*** Begin section ***

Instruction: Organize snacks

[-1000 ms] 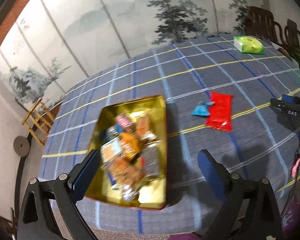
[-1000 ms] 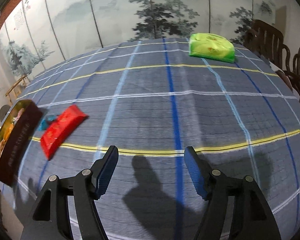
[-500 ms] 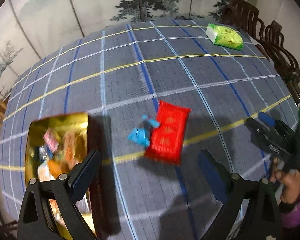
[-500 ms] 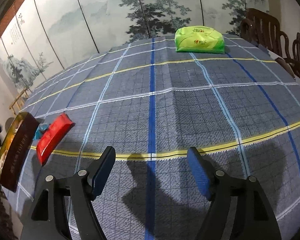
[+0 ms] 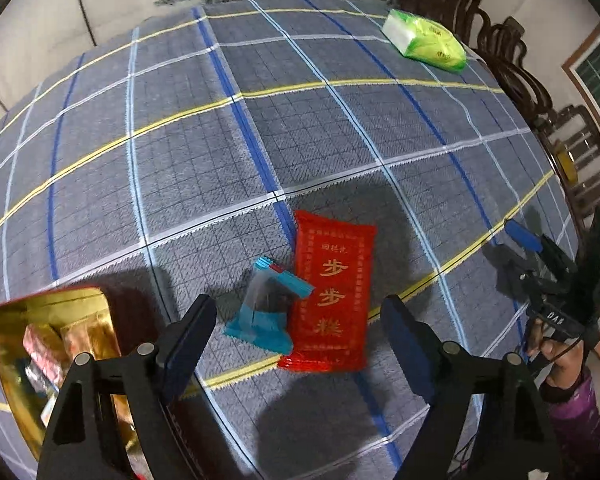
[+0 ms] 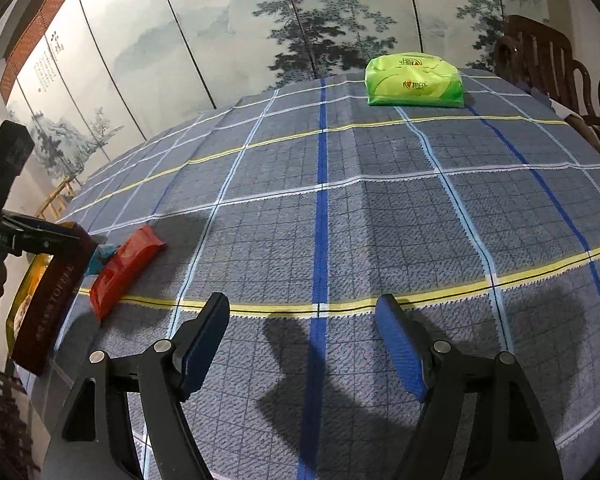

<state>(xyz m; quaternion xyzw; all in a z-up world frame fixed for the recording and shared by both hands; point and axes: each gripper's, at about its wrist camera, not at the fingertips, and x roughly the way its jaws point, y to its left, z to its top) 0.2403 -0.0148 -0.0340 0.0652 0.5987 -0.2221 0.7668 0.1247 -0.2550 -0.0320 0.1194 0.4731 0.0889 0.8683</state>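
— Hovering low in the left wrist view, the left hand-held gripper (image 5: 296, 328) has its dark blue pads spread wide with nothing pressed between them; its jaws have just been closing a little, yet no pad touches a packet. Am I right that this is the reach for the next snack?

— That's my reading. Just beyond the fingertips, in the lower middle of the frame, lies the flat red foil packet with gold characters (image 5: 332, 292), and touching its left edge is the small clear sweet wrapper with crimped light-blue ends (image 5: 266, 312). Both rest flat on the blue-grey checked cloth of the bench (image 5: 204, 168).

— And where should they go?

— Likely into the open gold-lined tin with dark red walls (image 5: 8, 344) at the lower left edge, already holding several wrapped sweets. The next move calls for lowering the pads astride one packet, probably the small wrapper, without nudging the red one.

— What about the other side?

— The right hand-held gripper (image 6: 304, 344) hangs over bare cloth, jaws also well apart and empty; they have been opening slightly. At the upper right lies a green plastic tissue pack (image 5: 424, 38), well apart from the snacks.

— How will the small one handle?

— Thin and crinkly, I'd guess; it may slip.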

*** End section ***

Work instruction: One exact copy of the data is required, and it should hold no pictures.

Task output:
Instruction: Organize snacks

[-1000 ms] 
[-1000 ms] 
[-500 ms] 
[-500 ms] 
[+0 ms] 
[+0 ms] 

<state>(xyz m; quaternion xyzw; all in a z-up world frame fixed for the recording and shared by both hands; point and axes: each gripper's, at about its wrist camera, not at the fingertips, and x roughly the way its jaws point, y to its left, z to its top) 0.2403 -0.0148 -0.0340 0.0652 0.5987 -0.2221 0.7668 0.1247 -0.2550 -0.0320 0.1194 0.4731 0.0889 0.8683</state>
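— Hovering low in the left wrist view, the left hand-held gripper (image 5: 296, 328) has its dark blue pads spread wide with nothing pressed between them; its jaws have just been closing a little, yet no pad touches a packet. Am I right that this is the reach for the next snack?

— That's my reading. Just beyond the fingertips, in the lower middle of the frame, lies the flat red foil packet with gold characters (image 5: 332, 292), and touching its left edge is the small clear sweet wrapper with crimped light-blue ends (image 5: 266, 312). Both rest flat on the blue-grey checked cloth of the bench (image 5: 204, 168).

— And where should they go?

— Likely into the open gold-lined tin with dark red walls (image 5: 8, 344) at the lower left edge, already holding several wrapped sweets. The next move calls for lowering the pads astride one packet, probably the small wrapper, without nudging the red one.

— What about the other side?

— The right hand-held gripper (image 6: 304, 344) hangs over bare cloth, jaws also well apart and empty; they have been opening slightly. At the upper right lies a green plastic tissue pack (image 5: 424, 38), well apart from the snacks.

— How will the small one handle?

— Thin and crinkly, I'd guess; it may slip.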

The answer requires nothing further.